No entanto, outras patologias da visão podem ocorrer em uma variedade de manifestações clínicas, produzindo distúrbios visuais positivos, como nas alucinações, e negativos quando na falta de estímulo o cérebro produz manifestações fantasmas. Ou seja: sem dados visuais entrando pelos olhos, o cérebro preenche o vazio e, de forma distorcida, cria ou recupera imagens armazenadas na memória, geralmente aquelas guardadas e geradas por algum medo, fantasia ou trauma do passado. São alucinações visuais complexas, recorrentes ou persistentes, que ocorrem em indivíduos com deficiência visual com cognição intacta e sem evidência de doença psiquiátrica.
“Patologias da visão, como a catarata e a degeneração macular relacionada à idade (RMRI), podem produzir distúrbios visuais parecidos com alucinações. No entanto, pesquisas mostram que a grande maioria dos pacientes sofre em silêncio. Evitam reportar o problema aos familiares e aos médicos, justamente pelo medo de serem diagnosticados como dementes ou esquizofrênicos, alerta Dr. Ricardo Guimarães, médico oftalmologista, Presidente do HOlhos de Minas Gerais.
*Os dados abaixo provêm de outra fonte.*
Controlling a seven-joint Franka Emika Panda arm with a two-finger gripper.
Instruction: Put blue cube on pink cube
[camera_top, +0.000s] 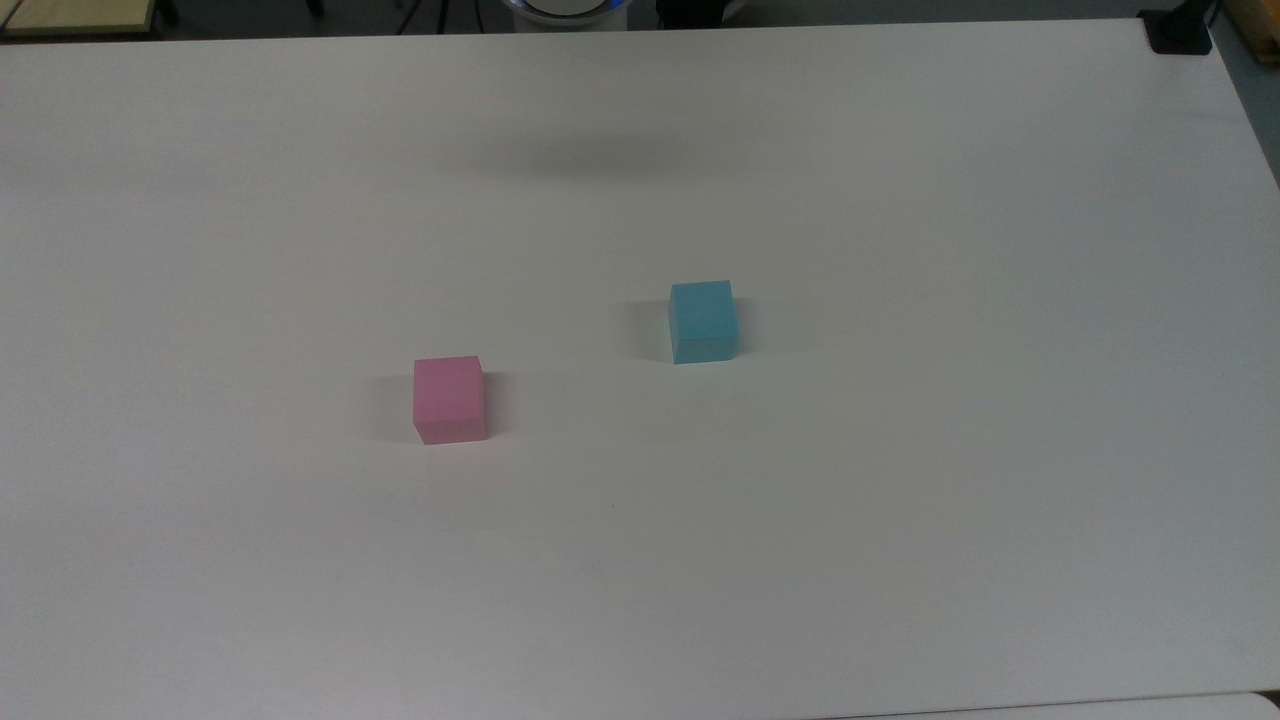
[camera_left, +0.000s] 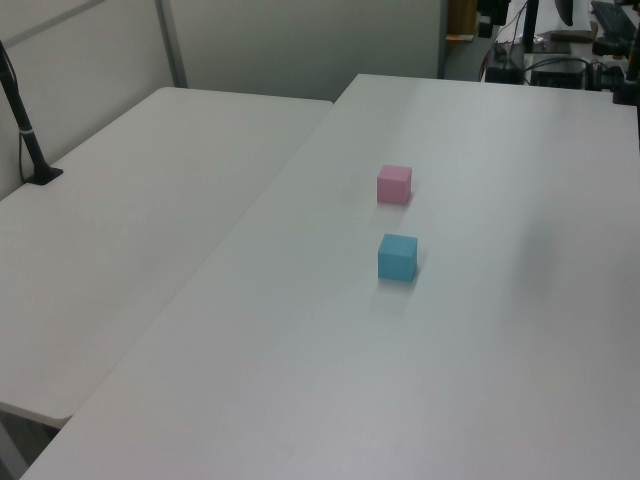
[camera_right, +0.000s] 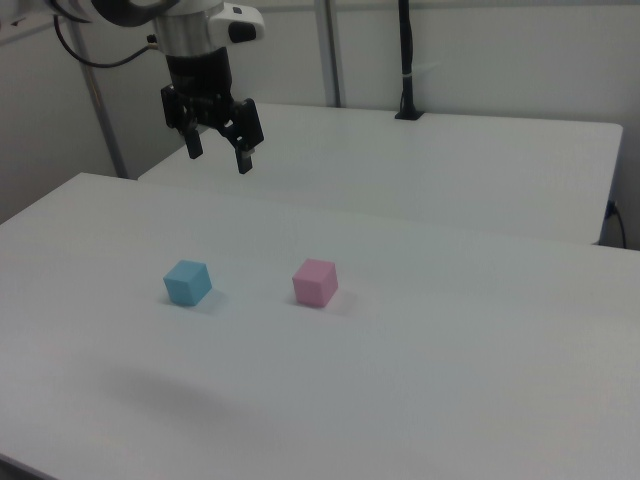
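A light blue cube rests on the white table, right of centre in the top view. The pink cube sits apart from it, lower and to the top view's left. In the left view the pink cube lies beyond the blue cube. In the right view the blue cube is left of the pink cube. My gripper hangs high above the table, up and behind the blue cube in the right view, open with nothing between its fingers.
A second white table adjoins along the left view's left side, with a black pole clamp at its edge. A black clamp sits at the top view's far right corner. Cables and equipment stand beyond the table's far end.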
Janeiro é o mês da campanha que promove conscientização para os cuidados com a saúde mental. Este ano, a Campanha Janeiro Branco enfoca a relação da Saúde Mental e Visão. Pesquisas apontam que a diminuição ou perda da visão afetam a cognição que é uma função psicológica atuante na aquisição do conhecimento e que se dá através de processos como a percepção, raciocínio, imaginação, pensamento e linguagem.
Por este ângulo, a Campanha Janeiro Branco, assim como a descoberta do neto do Sr. Lullin, dão a todos nós a oportunidade de olhar com bastante carinho para nossos entes queridos, chamando a atenção dos profissionais de saúde para a Síndrome de Charles Bonnet. Um condição que esclarece a relação da Saúde Mental e a visão, mas que ainda é bem pouco conhecida e divulgada. Por isso, a atenção e envolvimento de todos pode evitar um erro diagnóstico que pode levar um idoso a uma internação hospitalar ou ao uso de medição psiquiátrica, por questões que poderiam ser resolvidas com a correção de um problema na visão. Importante ressaltar que, além dos idosos, crianças também podem desenvolver a Síndrome de Bonnet.
Em ambos os casos, o trauma produzido pela internação ou os efeitos colaterais da medicação, podem produzir danos irreversíveis, tanto em idosos, quanto em crianças, ambos dependentes do nosso discernimento e apoio nos tratos com a saúde.